The Core's formatting logic checks against several settings sent by VS Code when invoked, which are used to customize the output. For example, if options.allmanStyle
is true (meaning the user has enabled their Allman Style setting), then when printing compatible language blocks, like JavaScript and CSS, Prettier uses that true value to add a new line character before opening braces.
Types Definitions: Option Contracts & Synchronization
This repository contains the TypeScript type definitions for Prettier-er. Since the core formatter is written in JavaScript, a separate .d.ts file provides static types for its API and options. These definitions ensure that all parts of the system agree on option names and types.
This was the least changed of the three repositories, only serving as a place we added any new setting that the formatter needed to care about. It exports interfaces/types for the Prettier-er API, including the new fields, like forceObjectBreak, allmanStyle, matrixArray, and the others, all with the appropriate types to match the allowed values.
The extension also consumes these definitions by referencing @types/prettier. In fact, in the extension's package.json, the dependency for @types/prettier is pointed to the repository. This means that when the extension's TS code imports prettier, it takes in the custom .d.ts, so the new options are recognized, keeping the extension in sync with the core.
For example: if the extension calls the format command, and passes in{allmanStyle: true}
, the types ensure that allmanStyle is accepted with no type errors, and is the correct type (boolean). If the type definitions weren't updated, the extension either wouldn't compile, or would be forced to cast all those fields to any.
In summary, types-prettier makes the extension and the core communicate smoothly, working like a contract between the two.
VS Code Extension: User Interface & Integration
This is the repository that stores all the code for the extension itself, meaning technically the source code for the other two repositories is also present here, tucked away in node_modules
and compiled index.js
files. This component acts as the glue that connects VS Code to the rest of the system, allowing the user to invoke Prettier-er formatting, change style settings, and run Readability Analysis (explained in its own section later).
The responsibilities of this component are:
- Settings UI:Declare and document configuration options in VS Code's workspace settings UI.
- Configuration Resolution:Read and merge user configuration from both VS Code settings and Prettier config files.
- Formatter Selection:Decide which Prettier module to run.

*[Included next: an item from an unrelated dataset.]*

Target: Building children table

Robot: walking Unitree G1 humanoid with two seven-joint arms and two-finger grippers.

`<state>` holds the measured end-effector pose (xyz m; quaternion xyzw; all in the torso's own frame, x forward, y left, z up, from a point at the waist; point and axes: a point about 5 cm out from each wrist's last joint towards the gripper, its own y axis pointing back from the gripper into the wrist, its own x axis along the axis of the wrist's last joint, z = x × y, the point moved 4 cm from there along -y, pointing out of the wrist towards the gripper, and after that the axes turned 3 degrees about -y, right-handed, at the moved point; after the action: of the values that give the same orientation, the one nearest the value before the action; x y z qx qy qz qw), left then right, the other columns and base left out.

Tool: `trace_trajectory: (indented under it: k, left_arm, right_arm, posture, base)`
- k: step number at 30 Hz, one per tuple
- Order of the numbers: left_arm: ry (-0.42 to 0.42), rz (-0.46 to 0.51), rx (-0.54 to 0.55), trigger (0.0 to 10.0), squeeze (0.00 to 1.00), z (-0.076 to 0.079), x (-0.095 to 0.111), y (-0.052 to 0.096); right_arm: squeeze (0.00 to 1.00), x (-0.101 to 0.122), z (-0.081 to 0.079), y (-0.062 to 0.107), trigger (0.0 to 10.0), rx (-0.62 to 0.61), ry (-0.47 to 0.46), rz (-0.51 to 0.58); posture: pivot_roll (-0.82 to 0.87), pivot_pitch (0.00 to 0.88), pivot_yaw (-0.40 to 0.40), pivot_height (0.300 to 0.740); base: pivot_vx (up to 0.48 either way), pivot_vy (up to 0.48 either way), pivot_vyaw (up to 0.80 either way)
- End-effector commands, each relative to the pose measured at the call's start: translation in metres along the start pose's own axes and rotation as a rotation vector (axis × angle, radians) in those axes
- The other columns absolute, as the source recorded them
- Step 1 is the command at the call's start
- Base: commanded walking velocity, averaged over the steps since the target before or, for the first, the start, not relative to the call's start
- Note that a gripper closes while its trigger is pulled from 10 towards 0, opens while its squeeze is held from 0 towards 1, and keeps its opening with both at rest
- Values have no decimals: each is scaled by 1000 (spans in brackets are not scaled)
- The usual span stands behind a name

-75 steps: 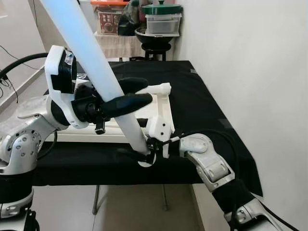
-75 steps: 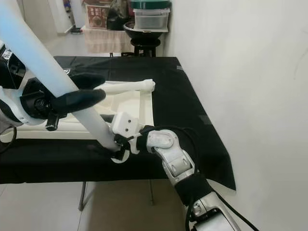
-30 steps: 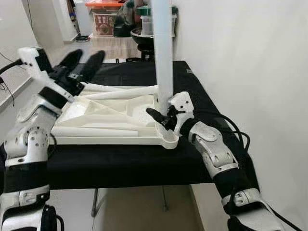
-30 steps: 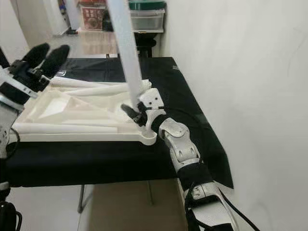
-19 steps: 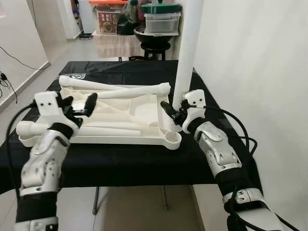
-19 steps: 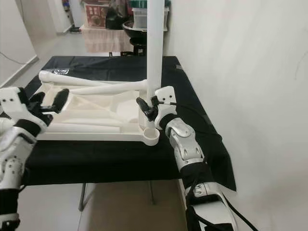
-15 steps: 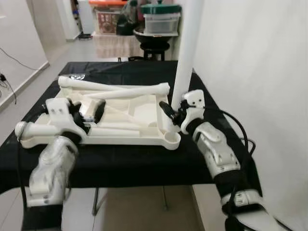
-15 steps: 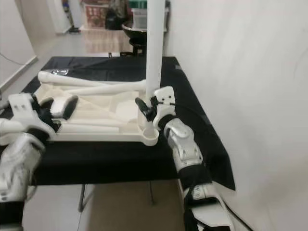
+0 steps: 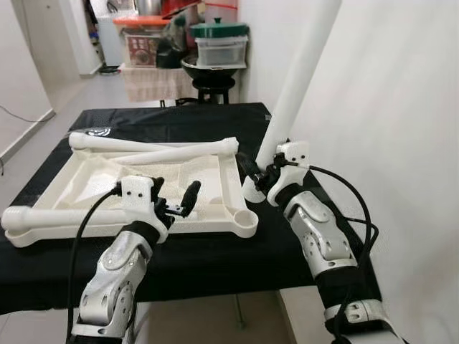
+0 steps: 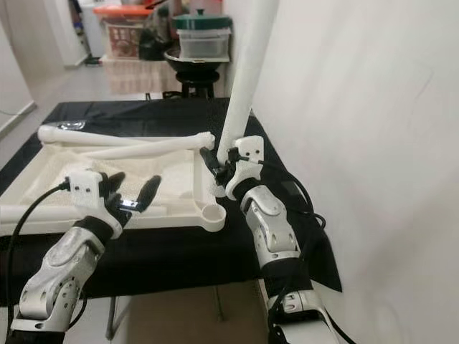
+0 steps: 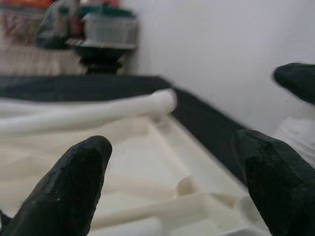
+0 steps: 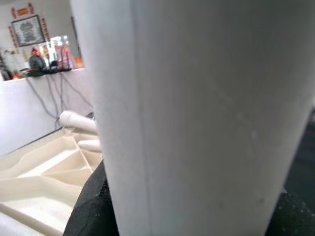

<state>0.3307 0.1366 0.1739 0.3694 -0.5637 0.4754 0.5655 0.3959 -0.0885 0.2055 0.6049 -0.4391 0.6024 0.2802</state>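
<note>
Right gripper (image 9: pixel 252 174) is clamped on one white table leg (image 9: pixel 297 80), which I see tilted up and away from it, the lower end just above the upturned white tabletop (image 9: pixel 231 188) at its right rim. Left gripper (image 9: pixel 173 200) hovers with fingers spread over the tabletop's near edge, gripping nothing. I count four legs: the held one, two lying crossed beyond the left gripper on the far side (image 9: pixel 188 152) (image 9: pixel 107 142), and one along the near edge (image 9: pixel 50 217). Inside the tabletop's hollow I see only ribs, though the wrist view is blurry. Everything sits on a black-covered table (image 9: pixel 215 118).
</note>
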Motion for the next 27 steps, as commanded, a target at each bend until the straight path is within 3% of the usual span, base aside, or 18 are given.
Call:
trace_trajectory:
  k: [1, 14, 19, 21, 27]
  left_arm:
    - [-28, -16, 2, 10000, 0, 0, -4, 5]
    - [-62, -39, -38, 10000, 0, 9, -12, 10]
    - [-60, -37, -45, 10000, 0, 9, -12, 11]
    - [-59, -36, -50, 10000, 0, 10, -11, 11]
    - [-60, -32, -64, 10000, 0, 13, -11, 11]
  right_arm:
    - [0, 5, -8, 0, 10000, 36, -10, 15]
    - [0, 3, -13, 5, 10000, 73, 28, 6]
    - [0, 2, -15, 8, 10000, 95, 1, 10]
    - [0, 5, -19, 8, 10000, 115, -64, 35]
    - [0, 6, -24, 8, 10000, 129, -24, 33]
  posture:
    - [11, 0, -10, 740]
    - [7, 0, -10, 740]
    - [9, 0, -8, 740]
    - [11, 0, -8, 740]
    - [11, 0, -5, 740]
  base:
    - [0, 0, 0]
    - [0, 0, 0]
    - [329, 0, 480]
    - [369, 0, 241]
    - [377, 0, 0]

- Formatter Invocation:Invoke the Prettier-er formatter with the resolved options.
- Editor Integration:Apply the formatted result to the active editor window.
- Command Registration:Implement editor commands like
Format Document
andAnalyze Document (Metrics)
.
In short, this component handles acquiring all the relevant data from the editor and workspace settings, packages it up, and sends it to the core formatter. Once the formatted string is returned, it updates the open document in the editor with the new text. For more details on how Readability Analysis works in this component, see the dedicated section below.
2. Formatting Pipeline
Now that we've covered the structure of the system, let's look at how a document actually moves through it, from unformatted source to clean, styled output.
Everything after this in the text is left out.